[Exercise]: Verbatim transcription of the listing is needed.

[Collected data]:

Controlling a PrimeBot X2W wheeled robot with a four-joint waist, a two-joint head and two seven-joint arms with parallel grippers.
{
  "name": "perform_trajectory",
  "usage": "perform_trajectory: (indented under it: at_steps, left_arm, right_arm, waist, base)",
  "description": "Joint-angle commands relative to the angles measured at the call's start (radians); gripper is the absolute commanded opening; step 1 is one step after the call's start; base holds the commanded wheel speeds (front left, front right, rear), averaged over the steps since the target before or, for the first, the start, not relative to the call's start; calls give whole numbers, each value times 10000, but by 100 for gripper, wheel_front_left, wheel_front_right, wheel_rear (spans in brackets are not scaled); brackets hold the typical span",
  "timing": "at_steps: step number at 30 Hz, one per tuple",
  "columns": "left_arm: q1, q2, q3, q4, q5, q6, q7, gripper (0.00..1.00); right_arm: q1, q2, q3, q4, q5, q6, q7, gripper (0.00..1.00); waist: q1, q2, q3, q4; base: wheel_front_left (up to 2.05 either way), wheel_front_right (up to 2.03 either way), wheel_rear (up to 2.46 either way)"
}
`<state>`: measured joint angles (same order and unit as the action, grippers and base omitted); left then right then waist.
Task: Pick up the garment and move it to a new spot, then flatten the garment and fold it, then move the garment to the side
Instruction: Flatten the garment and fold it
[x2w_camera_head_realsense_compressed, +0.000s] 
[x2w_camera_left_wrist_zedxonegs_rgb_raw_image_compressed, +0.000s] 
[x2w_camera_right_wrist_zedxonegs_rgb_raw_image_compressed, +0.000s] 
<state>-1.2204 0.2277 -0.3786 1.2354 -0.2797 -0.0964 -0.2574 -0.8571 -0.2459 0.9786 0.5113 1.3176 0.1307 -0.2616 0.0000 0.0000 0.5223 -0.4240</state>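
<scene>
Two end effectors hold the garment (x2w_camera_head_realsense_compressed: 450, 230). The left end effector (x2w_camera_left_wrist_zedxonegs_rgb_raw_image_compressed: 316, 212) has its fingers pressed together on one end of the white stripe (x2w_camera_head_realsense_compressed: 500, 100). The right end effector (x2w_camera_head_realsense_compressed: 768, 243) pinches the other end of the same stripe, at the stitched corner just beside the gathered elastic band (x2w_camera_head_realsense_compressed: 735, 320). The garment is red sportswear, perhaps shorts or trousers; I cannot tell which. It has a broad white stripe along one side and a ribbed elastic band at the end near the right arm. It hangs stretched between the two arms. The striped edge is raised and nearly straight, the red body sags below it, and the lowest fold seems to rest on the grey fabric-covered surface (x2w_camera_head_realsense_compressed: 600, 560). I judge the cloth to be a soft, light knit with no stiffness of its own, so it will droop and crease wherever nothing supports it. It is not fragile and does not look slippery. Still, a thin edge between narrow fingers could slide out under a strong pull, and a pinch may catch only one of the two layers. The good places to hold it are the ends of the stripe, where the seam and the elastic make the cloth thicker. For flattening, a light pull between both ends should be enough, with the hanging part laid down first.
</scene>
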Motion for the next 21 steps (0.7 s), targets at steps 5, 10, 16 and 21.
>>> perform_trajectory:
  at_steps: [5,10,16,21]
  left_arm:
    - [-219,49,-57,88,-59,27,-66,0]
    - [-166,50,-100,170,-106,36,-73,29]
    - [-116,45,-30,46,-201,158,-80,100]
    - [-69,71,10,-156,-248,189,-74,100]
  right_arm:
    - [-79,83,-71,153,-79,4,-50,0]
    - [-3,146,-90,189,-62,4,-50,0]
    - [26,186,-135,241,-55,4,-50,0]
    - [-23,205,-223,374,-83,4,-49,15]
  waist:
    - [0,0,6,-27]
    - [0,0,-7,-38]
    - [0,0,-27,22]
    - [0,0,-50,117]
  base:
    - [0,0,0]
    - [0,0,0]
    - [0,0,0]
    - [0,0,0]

[Exercise answer]:
Controlling a PrimeBot X2W wheeled robot with a four-joint waist, a two-joint head and two seven-joint arms with parallel grippers.
{
  "name": "perform_trajectory",
  "usage": "perform_trajectory: (indented under it: at_steps, left_arm, right_arm, waist, base)",
  "description": "Joint-angle commands relative to the angles measured at the call's start (radians); gripper is the absolute commanded opening; step 1 is one step after the call's start; base holds the commanded wheel speeds (front left, front right, rear), averaged over the steps since the target before or, for the first, the start, not relative to the call's start; calls give whole numbers, each value times 10000, but by 100 for gripper, wheel_front_left, wheel_front_right, wheel_rear (spans in brackets are not scaled); brackets hold the typical span",
  "timing": "at_steps: step number at 30 Hz, one per tuple",
  "columns": "left_arm: q1, q2, q3, q4, q5, q6, q7, gripper (0.00..1.00); right_arm: q1, q2, q3, q4, q5, q6, q7, gripper (0.00..1.00); waist: q1, q2, q3, q4; base: wheel_front_left (up to 2.05 either way), wheel_front_right (up to 2.03 either way), wheel_rear (up to 2.46 either way)"
}
`<state>`: measured joint angles (same order and unit as the action, grippers and base omitted); left then right then waist.
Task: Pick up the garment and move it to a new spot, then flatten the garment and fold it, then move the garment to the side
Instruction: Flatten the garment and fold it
[x2w_camera_head_realsense_compressed, +0.000s] 
[x2w_camera_left_wrist_zedxonegs_rgb_raw_image_compressed, +0.000s] 
[x2w_camera_right_wrist_zedxonegs_rgb_raw_image_compressed, +0.000s] 
<state>-1.2204 0.2277 -0.3786 1.2354 -0.2797 -0.0964 -0.2574 -0.8571 -0.2459 0.9786 0.5113 1.3176 0.1307 -0.2616 0.0000 0.0000 0.5223 -0.4240</state>
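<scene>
Two end effectors hold the garment (x2w_camera_head_realsense_compressed: 450, 230). The left end effector (x2w_camera_left_wrist_zedxonegs_rgb_raw_image_compressed: 316, 212) has its fingers pressed together on one end of the white stripe (x2w_camera_head_realsense_compressed: 500, 100). The right end effector (x2w_camera_head_realsense_compressed: 768, 243) pinches the other end of the same stripe, at the stitched corner just beside the gathered elastic band (x2w_camera_head_realsense_compressed: 735, 320). The garment is red sportswear, perhaps shorts or trousers; I cannot tell which. It has a broad white stripe along one side and a ribbed elastic band at the end near the right arm. It hangs stretched between the two arms. The striped edge is raised and nearly straight, the red body sags below it, and the lowest fold seems to rest on the grey fabric-covered surface (x2w_camera_head_realsense_compressed: 600, 560). I judge the cloth to be a soft, light knit with no stiffness of its own, so it will droop and crease wherever nothing supports it. It is not fragile and does not look slippery. Still, a thin edge between narrow fingers could slide out under a strong pull, and a pinch may catch only one of the two layers. The good places to hold it are the ends of the stripe, where the seam and the elastic make the cloth thicker. For flattening, a light pull between both ends should be enough, with the hanging part laid down first.
</scene>
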Motion for the next 21 steps (0.7 s), targets at steps 5, 10, 16 and 21.
>>> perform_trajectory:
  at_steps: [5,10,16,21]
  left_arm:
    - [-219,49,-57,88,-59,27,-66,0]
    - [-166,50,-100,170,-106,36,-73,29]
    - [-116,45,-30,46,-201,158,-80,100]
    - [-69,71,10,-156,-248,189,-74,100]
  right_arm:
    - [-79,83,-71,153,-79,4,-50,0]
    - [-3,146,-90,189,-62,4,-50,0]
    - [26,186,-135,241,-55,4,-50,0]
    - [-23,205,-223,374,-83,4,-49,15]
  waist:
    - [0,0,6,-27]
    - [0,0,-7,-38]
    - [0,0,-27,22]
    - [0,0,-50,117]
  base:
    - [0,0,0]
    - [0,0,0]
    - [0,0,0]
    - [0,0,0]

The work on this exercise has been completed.